_Task statement:_ Search the listing for the word "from" and return each line that contains it.

_Dataset section:_
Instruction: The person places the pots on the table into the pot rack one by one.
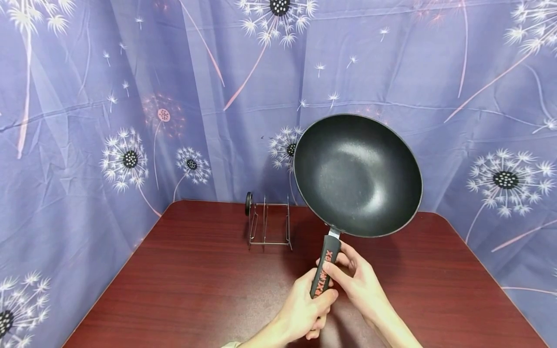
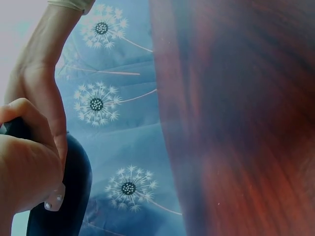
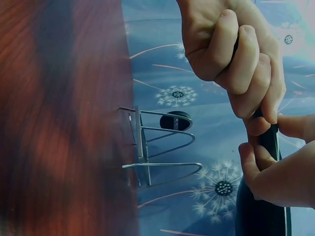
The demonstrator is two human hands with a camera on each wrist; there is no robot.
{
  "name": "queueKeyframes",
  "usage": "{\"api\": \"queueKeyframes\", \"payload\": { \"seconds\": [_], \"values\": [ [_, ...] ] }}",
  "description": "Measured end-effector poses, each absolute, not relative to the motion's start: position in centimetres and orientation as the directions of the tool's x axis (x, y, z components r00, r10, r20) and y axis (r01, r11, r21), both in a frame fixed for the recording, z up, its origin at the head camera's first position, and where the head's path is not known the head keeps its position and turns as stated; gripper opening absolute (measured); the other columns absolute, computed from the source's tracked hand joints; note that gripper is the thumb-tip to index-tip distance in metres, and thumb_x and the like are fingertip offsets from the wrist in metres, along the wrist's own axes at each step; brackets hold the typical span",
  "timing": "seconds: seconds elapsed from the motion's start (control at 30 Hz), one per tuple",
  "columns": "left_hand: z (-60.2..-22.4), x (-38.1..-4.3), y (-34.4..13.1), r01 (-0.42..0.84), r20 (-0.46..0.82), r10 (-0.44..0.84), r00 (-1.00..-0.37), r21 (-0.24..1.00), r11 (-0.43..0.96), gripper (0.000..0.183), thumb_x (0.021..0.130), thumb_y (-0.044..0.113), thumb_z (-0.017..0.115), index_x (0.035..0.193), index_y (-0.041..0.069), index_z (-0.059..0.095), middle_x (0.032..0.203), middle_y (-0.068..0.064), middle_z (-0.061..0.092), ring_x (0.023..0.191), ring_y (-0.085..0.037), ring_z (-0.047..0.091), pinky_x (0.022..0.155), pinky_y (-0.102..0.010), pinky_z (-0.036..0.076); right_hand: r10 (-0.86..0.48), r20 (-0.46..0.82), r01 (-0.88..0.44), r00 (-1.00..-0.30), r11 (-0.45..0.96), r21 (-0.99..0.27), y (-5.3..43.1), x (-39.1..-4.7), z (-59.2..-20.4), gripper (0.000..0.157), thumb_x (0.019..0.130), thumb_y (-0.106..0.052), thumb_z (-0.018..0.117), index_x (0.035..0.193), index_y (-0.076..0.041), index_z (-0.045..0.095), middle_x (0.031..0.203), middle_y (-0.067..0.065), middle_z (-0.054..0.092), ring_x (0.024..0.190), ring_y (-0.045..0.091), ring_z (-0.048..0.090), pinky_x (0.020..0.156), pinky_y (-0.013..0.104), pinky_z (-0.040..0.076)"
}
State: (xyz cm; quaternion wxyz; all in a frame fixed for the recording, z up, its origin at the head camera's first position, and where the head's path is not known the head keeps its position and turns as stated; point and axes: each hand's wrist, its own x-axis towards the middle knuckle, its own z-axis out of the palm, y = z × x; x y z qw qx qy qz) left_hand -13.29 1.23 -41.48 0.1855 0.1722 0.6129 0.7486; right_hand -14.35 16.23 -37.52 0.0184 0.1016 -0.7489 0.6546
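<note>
A dark wok-shaped frying pan [image 1: 357,174] is held up above the table, its inside facing the head camera. Its black handle [image 1: 325,263] with red lettering slants down toward the person. My left hand [image 1: 304,307] grips the lower end of that handle, the fingers wrapped round it in the right wrist view. Higher up, near the metal neck, my right hand [image 1: 359,280] pinches the handle between thumb and fingers. In the left wrist view the pan's dark side [image 2: 74,191] shows behind both hands.
A wire rack [image 1: 270,224] stands at the back of the red-brown wooden table [image 1: 196,290], left of the pan, with a round black piece [image 1: 248,203] at its left side. A blue dandelion-print curtain [image 1: 243,72] hangs around the table's back and sides.
</note>
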Motion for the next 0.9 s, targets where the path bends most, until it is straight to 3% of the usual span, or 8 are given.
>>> {"api": "queueKeyframes", "payload": {
  "seconds": [0.37, 0.53, 0.77, 0.9],
  "values": [
    [-40.6, -13.4, 0.7, -0.042, 0.013, 0.421, -0.907, 0.992, -0.12, 0.022, 0.094, 0.02, 0.063, 0.112, 0.018, 0.052, 0.055, 0.006, 0.04, 0.032, -0.005, 0.032, 0.026, -0.025, 0.021, -0.114, 0.256, -0.272, -0.96, 0.156, -0.95, 15.2, -14.5, -36.8, 0.057, 0.093, -0.01, 0.068, 0.144, -0.01, 0.041, 0.112, 0.016, 0.073, 0.101, 0.007, 0.069, 0.083, 0.017, 0.051],
    [-40.1, -13.3, 0.3, -0.033, 0.008, 0.389, -0.921, 0.994, -0.1, 0.024, 0.094, 0.023, 0.064, 0.116, 0.023, 0.053, 0.055, 0.006, 0.039, 0.033, -0.006, 0.031, 0.025, -0.025, 0.021, -0.099, 0.268, -0.28, -0.958, 0.146, -0.949, 14.6, -14.4, -36.3, 0.062, 0.093, -0.01, 0.069, 0.146, -0.014, 0.038, 0.112, 0.015, 0.073, 0.101, 0.006, 0.069, 0.082, 0.019, 0.053],
    [-39.4, -13.3, -0.6, 0.045, 0.04, 0.33, -0.943, 0.999, 0.008, 0.023, 0.094, 0.027, 0.065, 0.115, 0.026, 0.056, 0.055, 0.004, 0.041, 0.037, -0.007, 0.037, 0.031, -0.022, 0.029, -0.11, 0.279, -0.292, -0.954, 0.125, -0.948, 13.9, -14.5, -35.7, 0.064, 0.091, -0.01, 0.071, 0.145, -0.017, 0.036, 0.107, 0.003, 0.075, 0.1, 0.013, 0.071, 0.081, 0.022, 0.054],
    [-39.2, -13.4, -1.2, 0.17, 0.127, 0.299, -0.946, 0.978, 0.121, 0.021, 0.095, 0.029, 0.064, 0.114, 0.023, 0.056, 0.058, 0.005, 0.046, 0.039, -0.006, 0.045, 0.035, -0.023, 0.038, -0.132, 0.288, -0.303, -0.948, 0.111, -0.946, 13.4, -14.7, -35.4, 0.065, 0.091, -0.009, 0.07, 0.146, -0.018, 0.035, 0.112, 0.013, 0.073, 0.1, 0.014, 0.071, 0.083, 0.022, 0.055]
  ]
}}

_Answer space:_
  "description": "Measured end-effector poses, each absolute, not relative to the motion's start: position in centimetres and orientation as the directions of the tool's x axis (x, y, z components r00, r10, r20) and y axis (r01, r11, r21), both in a frame fixed for the recording, z up, its origin at the head camera's first position, and where the head's path is not known the head keeps its position and turns as stated; gripper opening absolute (measured); the other columns absolute, computed from the source's tracked hand joints; note that gripper is the thumb-tip to index-tip distance in metres, and thumb_x and the like are fingertip offsets from the wrist in metres, along the wrist's own axes at each step; brackets hold the typical span",
  "timing": "seconds: seconds elapsed from the motion's start (control at 30 Hz), one per tuple",

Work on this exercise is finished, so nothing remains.